The vote tickets could be blinded cash, so the issuer can tick off that a ticket has been used to prevent its being re-used but cannot tell which issued ticket it was that just got ticked off.

Thinking about Laws of Form's representation where the default/empty space is take as or, compared to your NOT and AND system (NAND), I wonder if your representation would basically have space be taken as AND.

A possible advantage of OR over AND might be that if the nearby data for the OR is true, you don't care about the far away part, you can proceed in the knowledge that regardless of what the far away part says, the OR evaluates to TRUE, so you can go ahead without waiting to hear what the actual value of the far away part is.

With AND, if your nearby data input for it is FALSE you know the whole thing is FALSE, but unless your goal is to pursue falseness in preference to pursuing truth, that might not be as useful as being able to proceed on the basis of TRUTH.

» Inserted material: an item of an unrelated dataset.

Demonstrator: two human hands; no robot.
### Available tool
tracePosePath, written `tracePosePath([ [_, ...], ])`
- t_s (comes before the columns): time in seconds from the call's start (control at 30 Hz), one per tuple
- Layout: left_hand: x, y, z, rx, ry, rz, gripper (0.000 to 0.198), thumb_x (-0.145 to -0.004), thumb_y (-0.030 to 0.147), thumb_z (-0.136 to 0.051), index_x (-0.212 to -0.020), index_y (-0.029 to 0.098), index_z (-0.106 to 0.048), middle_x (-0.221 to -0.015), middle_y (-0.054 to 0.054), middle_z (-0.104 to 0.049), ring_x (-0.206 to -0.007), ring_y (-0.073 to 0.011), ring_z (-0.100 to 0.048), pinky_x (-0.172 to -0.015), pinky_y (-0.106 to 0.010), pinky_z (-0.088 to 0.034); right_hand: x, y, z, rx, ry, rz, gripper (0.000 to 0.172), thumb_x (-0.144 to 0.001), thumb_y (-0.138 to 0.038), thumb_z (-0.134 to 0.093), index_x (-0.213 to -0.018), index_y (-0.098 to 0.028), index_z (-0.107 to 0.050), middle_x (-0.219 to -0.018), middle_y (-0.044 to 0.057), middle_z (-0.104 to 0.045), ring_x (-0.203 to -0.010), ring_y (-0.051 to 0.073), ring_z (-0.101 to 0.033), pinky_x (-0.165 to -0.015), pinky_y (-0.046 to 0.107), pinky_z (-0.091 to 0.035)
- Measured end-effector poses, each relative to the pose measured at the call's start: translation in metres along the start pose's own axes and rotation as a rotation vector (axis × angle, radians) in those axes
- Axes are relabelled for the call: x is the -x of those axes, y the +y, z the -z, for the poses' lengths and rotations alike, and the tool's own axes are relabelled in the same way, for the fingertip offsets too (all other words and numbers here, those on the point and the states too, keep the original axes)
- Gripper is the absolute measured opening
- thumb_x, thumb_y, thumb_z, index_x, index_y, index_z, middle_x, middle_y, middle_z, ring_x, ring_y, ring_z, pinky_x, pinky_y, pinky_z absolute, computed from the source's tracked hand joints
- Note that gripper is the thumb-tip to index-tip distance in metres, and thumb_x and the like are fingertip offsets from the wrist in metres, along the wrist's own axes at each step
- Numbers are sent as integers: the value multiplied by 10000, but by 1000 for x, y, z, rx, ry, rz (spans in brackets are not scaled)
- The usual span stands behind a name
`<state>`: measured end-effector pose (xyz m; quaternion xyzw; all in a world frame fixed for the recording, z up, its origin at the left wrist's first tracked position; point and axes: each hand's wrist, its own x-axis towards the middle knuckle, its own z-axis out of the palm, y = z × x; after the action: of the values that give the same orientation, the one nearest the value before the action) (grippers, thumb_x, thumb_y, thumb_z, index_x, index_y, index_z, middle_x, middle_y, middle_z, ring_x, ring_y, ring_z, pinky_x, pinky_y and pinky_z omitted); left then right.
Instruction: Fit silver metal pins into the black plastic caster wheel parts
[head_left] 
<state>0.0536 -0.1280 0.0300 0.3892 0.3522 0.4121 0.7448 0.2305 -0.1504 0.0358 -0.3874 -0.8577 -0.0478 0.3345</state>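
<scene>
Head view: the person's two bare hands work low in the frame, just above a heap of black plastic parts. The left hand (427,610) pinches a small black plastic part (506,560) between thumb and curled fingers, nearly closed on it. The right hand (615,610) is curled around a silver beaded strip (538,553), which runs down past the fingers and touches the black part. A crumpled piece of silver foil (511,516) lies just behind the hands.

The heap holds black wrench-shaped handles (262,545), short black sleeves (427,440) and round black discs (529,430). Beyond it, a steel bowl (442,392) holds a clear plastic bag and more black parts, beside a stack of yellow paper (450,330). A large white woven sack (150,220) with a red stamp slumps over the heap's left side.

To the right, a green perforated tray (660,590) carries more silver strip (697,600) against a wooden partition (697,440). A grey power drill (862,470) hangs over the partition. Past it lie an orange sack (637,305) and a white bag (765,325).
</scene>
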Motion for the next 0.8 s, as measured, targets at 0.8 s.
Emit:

That might end up with everyone having to pose all important questions to your universal machine in terms that make FALSE be the important result they are hoping for / pursuing.

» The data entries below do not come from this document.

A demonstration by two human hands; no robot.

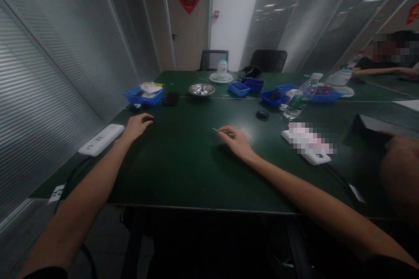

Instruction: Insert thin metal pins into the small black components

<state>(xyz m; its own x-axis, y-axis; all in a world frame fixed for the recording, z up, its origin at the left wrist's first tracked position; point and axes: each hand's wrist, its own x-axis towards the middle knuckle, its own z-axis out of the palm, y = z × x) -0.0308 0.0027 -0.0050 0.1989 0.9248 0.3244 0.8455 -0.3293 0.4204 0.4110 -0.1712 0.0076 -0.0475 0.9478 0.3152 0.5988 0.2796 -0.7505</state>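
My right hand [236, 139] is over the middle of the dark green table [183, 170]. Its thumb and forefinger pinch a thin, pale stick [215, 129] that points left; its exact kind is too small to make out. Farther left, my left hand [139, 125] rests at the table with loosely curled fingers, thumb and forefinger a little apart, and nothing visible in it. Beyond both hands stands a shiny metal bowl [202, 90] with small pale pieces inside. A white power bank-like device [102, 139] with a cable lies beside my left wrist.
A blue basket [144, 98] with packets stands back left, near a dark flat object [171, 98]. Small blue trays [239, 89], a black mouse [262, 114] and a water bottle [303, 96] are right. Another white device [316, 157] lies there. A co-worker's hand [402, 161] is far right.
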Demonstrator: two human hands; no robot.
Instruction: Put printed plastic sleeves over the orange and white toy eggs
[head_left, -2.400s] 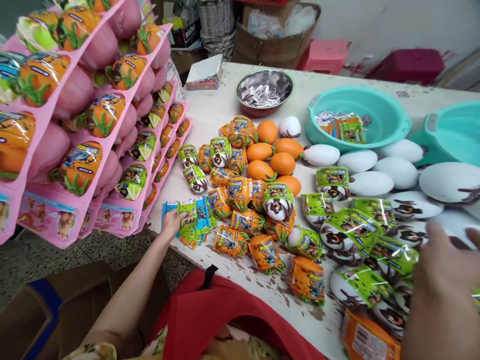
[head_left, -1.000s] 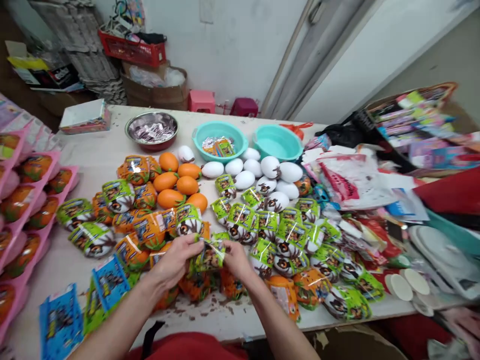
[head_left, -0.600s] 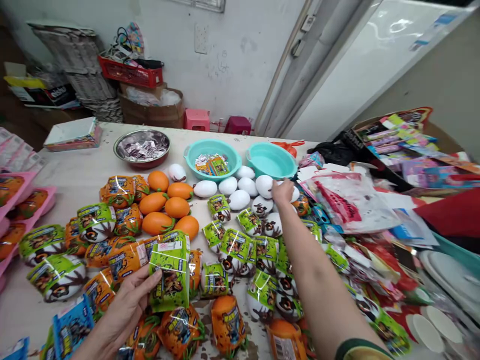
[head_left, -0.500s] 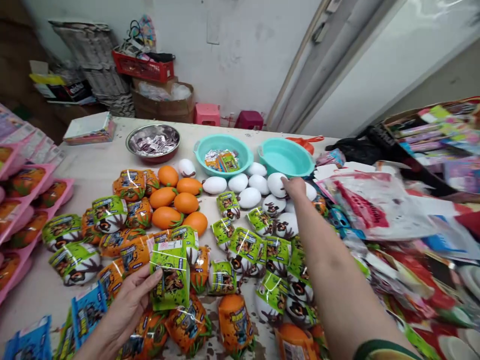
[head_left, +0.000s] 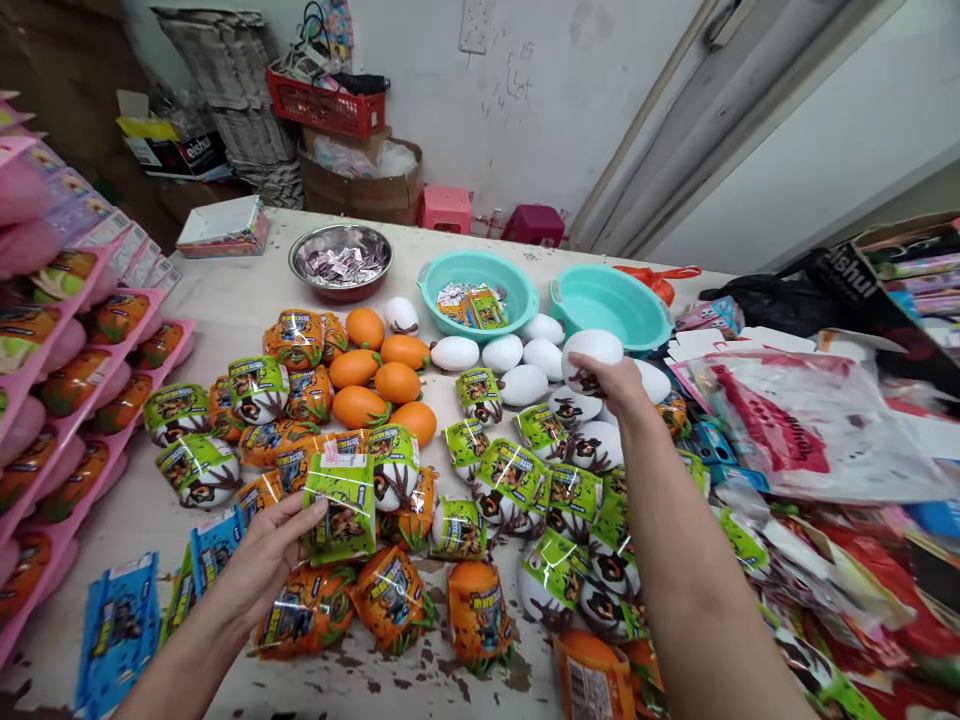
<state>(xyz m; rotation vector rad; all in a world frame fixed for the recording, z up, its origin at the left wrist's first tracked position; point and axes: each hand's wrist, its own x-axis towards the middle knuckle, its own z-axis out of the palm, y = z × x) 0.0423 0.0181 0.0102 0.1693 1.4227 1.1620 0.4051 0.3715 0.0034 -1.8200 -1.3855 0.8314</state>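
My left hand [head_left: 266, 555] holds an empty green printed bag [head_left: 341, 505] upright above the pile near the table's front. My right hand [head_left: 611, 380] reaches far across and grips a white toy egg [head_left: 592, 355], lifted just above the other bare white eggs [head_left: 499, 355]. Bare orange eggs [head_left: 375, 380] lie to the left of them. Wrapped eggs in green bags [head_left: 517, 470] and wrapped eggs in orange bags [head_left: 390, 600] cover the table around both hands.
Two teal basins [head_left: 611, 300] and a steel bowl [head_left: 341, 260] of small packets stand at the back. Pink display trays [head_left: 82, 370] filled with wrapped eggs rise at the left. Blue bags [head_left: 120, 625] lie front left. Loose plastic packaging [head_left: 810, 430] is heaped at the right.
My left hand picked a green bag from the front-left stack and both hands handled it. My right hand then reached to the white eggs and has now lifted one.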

Basically just a semantic thing but I think aesthetically a system designed to optimise the pursuit of truth might sound more appealing than a system that optimises the pursuit of falseness?

Hey, maybe run two universal turing machines, one built the Laws of Form way to pursue truth, another built your way to check the results / error-correct by pursuing falseness?

Maybe its all just semantic, afterall one could just reverse true and false any time one displays values/results to humans? Hmm...

Maybe space taken as OR and space taken as AND differ in "timelike versus spacelike" way(s)?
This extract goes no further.